* **What the task requires**
With the pictures left out, restate every entry word for word.

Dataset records
#####

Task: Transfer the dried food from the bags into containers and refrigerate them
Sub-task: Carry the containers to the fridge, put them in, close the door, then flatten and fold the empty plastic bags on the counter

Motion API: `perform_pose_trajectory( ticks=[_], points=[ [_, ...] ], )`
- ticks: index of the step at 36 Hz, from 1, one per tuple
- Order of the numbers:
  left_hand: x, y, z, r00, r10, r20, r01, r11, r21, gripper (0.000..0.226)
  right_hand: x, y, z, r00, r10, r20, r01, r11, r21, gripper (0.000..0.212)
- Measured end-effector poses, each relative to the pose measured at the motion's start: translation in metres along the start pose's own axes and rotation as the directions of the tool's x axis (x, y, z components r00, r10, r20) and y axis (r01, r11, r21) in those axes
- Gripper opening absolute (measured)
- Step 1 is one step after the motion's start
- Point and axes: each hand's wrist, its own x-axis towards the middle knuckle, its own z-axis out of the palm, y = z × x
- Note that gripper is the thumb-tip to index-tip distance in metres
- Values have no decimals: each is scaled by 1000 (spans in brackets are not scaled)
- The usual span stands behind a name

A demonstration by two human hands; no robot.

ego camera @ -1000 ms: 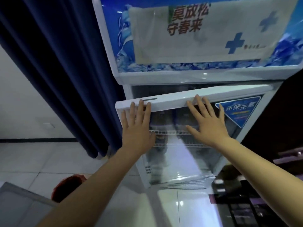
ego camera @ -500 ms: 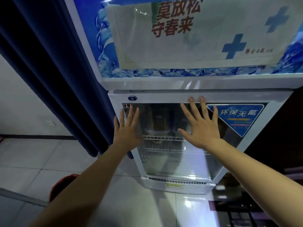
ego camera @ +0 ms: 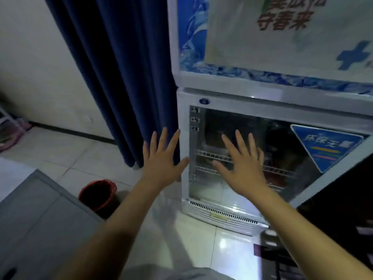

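A white display fridge [ego camera: 228, 98] stands in front of me with its glass door [ego camera: 238, 190] closed. Wire shelves [ego camera: 214, 155] and dark shapes show dimly behind the glass; I cannot make out the containers. My left hand [ego camera: 161, 158] hovers with spread fingers beside the door's left frame, in front of the curtain. My right hand [ego camera: 242, 166] is spread open in front of the glass, holding nothing. Whether either hand touches the door I cannot tell.
A dark blue curtain [ego camera: 121, 77] hangs left of the fridge. A red bucket [ego camera: 97, 194] sits on the tiled floor below it. A grey surface [ego camera: 34, 225] fills the lower left. Dark furniture [ego camera: 343, 209] stands at the right.
The fridge door swung from ajar to closed under both palms. Since then my view turned left and both hands sit lower and further left on the door.
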Motion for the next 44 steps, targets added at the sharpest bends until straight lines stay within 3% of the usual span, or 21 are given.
perform_pose_trajectory(
  ticks=[5,11,22,27,31,38,44],
  points=[
    [-84,-51,-13,975,-223,7,223,974,-39,79,-37,-86,50,987,-73,142,51,987,153,77],
    [-184,-127,-53,884,-467,-30,467,884,5,76,-74,-193,104,921,-260,291,186,948,257,82],
    [-356,-232,-105,540,-822,-180,815,564,-130,75,-117,-365,163,720,-560,410,389,815,430,67],
    [-405,-256,-115,378,-910,-172,883,410,-229,77,-129,-412,173,624,-625,470,461,780,424,68],
    [-419,-275,-117,303,-938,-168,893,341,-293,72,-126,-440,180,578,-641,506,485,768,419,66],
    [-419,-320,-123,229,-962,-146,900,267,-344,80,-93,-491,208,525,-673,521,482,740,469,72],
    [-400,-388,-152,234,-940,-250,864,319,-389,87,-44,-556,245,481,-735,477,474,676,564,77]
  ],
)
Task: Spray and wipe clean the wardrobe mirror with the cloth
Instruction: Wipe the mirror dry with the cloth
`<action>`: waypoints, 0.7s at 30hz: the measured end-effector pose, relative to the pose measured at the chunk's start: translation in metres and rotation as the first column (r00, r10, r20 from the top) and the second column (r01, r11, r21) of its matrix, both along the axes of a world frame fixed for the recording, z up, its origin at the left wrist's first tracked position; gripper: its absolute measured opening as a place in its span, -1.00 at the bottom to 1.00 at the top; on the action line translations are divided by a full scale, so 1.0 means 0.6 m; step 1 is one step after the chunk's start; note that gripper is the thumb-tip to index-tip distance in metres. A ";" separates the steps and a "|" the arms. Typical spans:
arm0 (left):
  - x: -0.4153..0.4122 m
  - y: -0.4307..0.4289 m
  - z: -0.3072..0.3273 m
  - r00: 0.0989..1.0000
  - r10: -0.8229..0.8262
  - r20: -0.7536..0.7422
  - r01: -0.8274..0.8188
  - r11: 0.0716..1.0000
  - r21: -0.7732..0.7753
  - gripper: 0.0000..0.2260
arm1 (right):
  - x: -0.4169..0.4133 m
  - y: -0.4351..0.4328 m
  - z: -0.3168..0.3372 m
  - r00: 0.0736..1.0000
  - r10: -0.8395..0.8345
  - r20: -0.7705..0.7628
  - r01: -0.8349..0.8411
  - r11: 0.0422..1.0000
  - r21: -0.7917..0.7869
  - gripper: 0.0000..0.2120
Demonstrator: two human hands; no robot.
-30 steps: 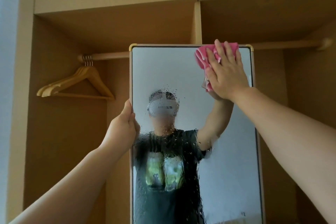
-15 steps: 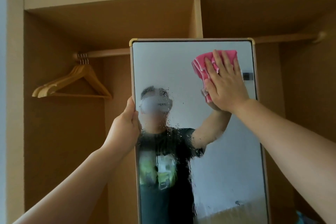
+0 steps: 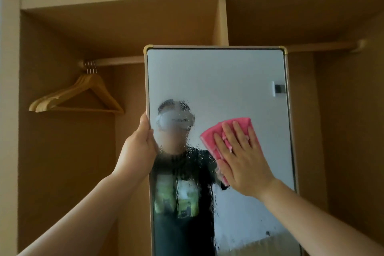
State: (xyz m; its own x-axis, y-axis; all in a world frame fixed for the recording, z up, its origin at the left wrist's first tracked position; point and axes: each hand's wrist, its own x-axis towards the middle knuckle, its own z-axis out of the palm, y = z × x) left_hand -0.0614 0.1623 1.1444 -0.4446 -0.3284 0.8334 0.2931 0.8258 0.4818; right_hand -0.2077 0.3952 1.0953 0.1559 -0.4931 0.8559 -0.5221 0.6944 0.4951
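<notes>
A tall wardrobe mirror (image 3: 216, 81) with a thin gold frame stands in front of me. Spray droplets cover its left and lower middle; the upper and right glass looks wiped. My right hand (image 3: 243, 158) lies flat with straight fingers on a folded pink cloth (image 3: 212, 139), pressing it against the glass at mid-height, right of centre. My left hand (image 3: 141, 145) grips the mirror's left frame edge, thumb on the front and fingers behind it. No spray bottle is in view.
The mirror stands before an open wooden wardrobe. Wooden hangers (image 3: 81, 97) hang from a rail (image 3: 116, 61) at the left. A vertical divider (image 3: 221, 25) rises behind the mirror's top, and the rail continues at the right (image 3: 324, 47).
My right hand has slid the pink cloth down the glass from the top right corner to mid-height. My left hand keeps its grip on the frame edge.
</notes>
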 end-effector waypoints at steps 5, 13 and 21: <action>-0.001 0.002 -0.001 1.000 0.020 -0.008 -0.020 1.000 -0.014 -0.64 | 0.005 0.001 0.001 1.000 -0.002 0.008 0.002 1.000 0.013 -0.42; 0.003 0.015 0.000 1.000 0.015 -0.028 -0.014 0.999 0.037 -0.64 | 0.002 0.005 0.010 1.000 -0.002 0.004 0.002 0.999 0.038 -0.42; 0.003 0.023 0.003 0.996 0.071 -0.054 -0.073 0.997 -0.033 -0.63 | -0.003 0.007 0.048 1.000 0.000 -0.012 0.001 0.996 0.084 -0.44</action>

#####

* **Output of the exercise**
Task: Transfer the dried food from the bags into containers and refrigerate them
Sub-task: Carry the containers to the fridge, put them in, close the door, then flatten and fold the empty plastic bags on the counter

Motion API: `perform_pose_trajectory( ticks=[_], points=[ [_, ...] ], )`
- ticks: index of the step at 36 Hz, from 1, one per tuple
- Order of the numbers:
  left_hand: x, y, z, r00, r10, r20, r01, r11, r21, gripper (0.000..0.226)
  right_hand: x, y, z, r00, r10, r20, r01, r11, r21, gripper (0.000..0.212)
- Measured end-effector poses, each relative to the pose measured at the motion's start: translation in metres along the start pose's own axes and rotation as the directions of the tool's x axis (x, y, z components r00, r10, r20) and y axis (r01, r11, r21) in those axes
- Gripper opening absolute (measured)
- Step 1 is one step after the motion's start
- Point and axes: each hand's wrist, its own x-axis towards the middle knuckle, its own z-axis out of the palm, y = z × x
- Note that gripper is the thumb-tip to index-tip distance in metres
- Values have no decimals: each is scaled by 1000 (spans in brackets are not scaled)
- The usual span stands behind a name

A demonstration by two human hands; no robot.

ego camera @ -1000 ms: 
ego camera @ -500 ms: 
ego camera @ +0 ms: 

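A white display fridge [ego camera: 228, 98] stands in front of me with its glass door [ego camera: 238, 190] closed. Wire shelves [ego camera: 214, 155] and dark shapes show dimly behind the glass; I cannot make out the containers. My left hand [ego camera: 161, 158] hovers with spread fingers beside the door's left frame, in front of the curtain. My right hand [ego camera: 242, 166] is spread open in front of the glass, holding nothing. Whether either hand touches the door I cannot tell.
A dark blue curtain [ego camera: 121, 77] hangs left of the fridge. A red bucket [ego camera: 97, 194] sits on the tiled floor below it. A grey surface [ego camera: 34, 225] fills the lower left. Dark furniture [ego camera: 343, 209] stands at the right.
The fridge door swung from ajar to closed under both palms. Since then my view turned left and both hands sit lower and further left on the door.
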Motion for the next 44 steps, targets added at the sharpest bends until straight lines stay within 3% of the usual span, or 21 are given.
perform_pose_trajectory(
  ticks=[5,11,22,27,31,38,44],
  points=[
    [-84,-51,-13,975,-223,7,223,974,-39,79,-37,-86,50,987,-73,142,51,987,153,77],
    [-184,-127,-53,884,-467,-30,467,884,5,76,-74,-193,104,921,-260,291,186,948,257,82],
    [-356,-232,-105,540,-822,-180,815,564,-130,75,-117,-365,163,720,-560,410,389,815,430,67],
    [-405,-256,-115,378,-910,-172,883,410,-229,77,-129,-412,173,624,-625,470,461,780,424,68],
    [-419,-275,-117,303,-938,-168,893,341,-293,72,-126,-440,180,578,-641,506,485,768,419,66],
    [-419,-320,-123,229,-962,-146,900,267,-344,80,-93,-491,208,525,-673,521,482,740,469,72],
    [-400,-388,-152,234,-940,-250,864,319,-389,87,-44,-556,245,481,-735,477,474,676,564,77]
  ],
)
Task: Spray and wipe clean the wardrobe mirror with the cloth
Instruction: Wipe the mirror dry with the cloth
`<action>`: waypoints, 0.7s at 30hz: the measured end-effector pose, relative to the pose measured at the chunk's start: translation in metres and rotation as the first column (r00, r10, r20 from the top) and the second column (r01, r11, r21) of its matrix, both along the axes of a world frame fixed for the recording, z up, its origin at the left wrist's first tracked position; gripper: its absolute measured opening as a place in its span, -1.00 at the bottom to 1.00 at the top; on the action line translations are divided by a full scale, so 1.0 means 0.6 m; step 1 is one step after the chunk's start; note that gripper is the thumb-tip to index-tip distance in metres. A ";" separates the steps and a "|" the arms. Typical spans:
arm0 (left):
  - x: -0.4153..0.4122 m
  - y: -0.4307..0.4289 m
  - z: -0.3072..0.3273 m
  - r00: 0.0989..1.0000
  - r10: -0.8229..0.8262
  - r20: -0.7536..0.7422
  - r01: -0.8274..0.8188
  - r11: 0.0716..1.0000
  - r21: -0.7732..0.7753
  - gripper: 0.0000..0.2260
arm1 (right):
  - x: -0.4169..0.4133 m
  - y: -0.4351..0.4328 m
  - z: -0.3168..0.3372 m
  - r00: 0.0736..1.0000
  - r10: -0.8395..0.8345
  - r20: -0.7705..0.7628
  - r01: -0.8349..0.8411
  - r11: 0.0422..1.0000
  - r21: -0.7917..0.7869
  - gripper: 0.0000..0.2120
Demonstrator: two human hands; no robot.
-30 steps: 
-15 steps: 
+0 steps: 
State: (xyz m; its own x-axis, y-axis; all in a world frame fixed for the recording, z up, its origin at the left wrist's first tracked position; point and axes: each hand's wrist, its own x-axis towards the middle knuckle, its own z-axis out of the palm, y = z × x) left_hand -0.0614 0.1623 1.1444 -0.4446 -0.3284 0.8334 0.2931 0.8258 0.4818; right_hand -0.2077 0.3952 1.0953 0.1559 -0.4931 0.8559 -0.5221 0.6944 0.4951
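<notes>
A tall wardrobe mirror (image 3: 216, 81) with a thin gold frame stands in front of me. Spray droplets cover its left and lower middle; the upper and right glass looks wiped. My right hand (image 3: 243, 158) lies flat with straight fingers on a folded pink cloth (image 3: 212, 139), pressing it against the glass at mid-height, right of centre. My left hand (image 3: 141, 145) grips the mirror's left frame edge, thumb on the front and fingers behind it. No spray bottle is in view.
The mirror stands before an open wooden wardrobe. Wooden hangers (image 3: 81, 97) hang from a rail (image 3: 116, 61) at the left. A vertical divider (image 3: 221, 25) rises behind the mirror's top, and the rail continues at the right (image 3: 324, 47).
My right hand has slid the pink cloth down the glass from the top right corner to mid-height. My left hand keeps its grip on the frame edge.
</notes>
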 end-effector waypoints at steps 5, 13 and 21: <action>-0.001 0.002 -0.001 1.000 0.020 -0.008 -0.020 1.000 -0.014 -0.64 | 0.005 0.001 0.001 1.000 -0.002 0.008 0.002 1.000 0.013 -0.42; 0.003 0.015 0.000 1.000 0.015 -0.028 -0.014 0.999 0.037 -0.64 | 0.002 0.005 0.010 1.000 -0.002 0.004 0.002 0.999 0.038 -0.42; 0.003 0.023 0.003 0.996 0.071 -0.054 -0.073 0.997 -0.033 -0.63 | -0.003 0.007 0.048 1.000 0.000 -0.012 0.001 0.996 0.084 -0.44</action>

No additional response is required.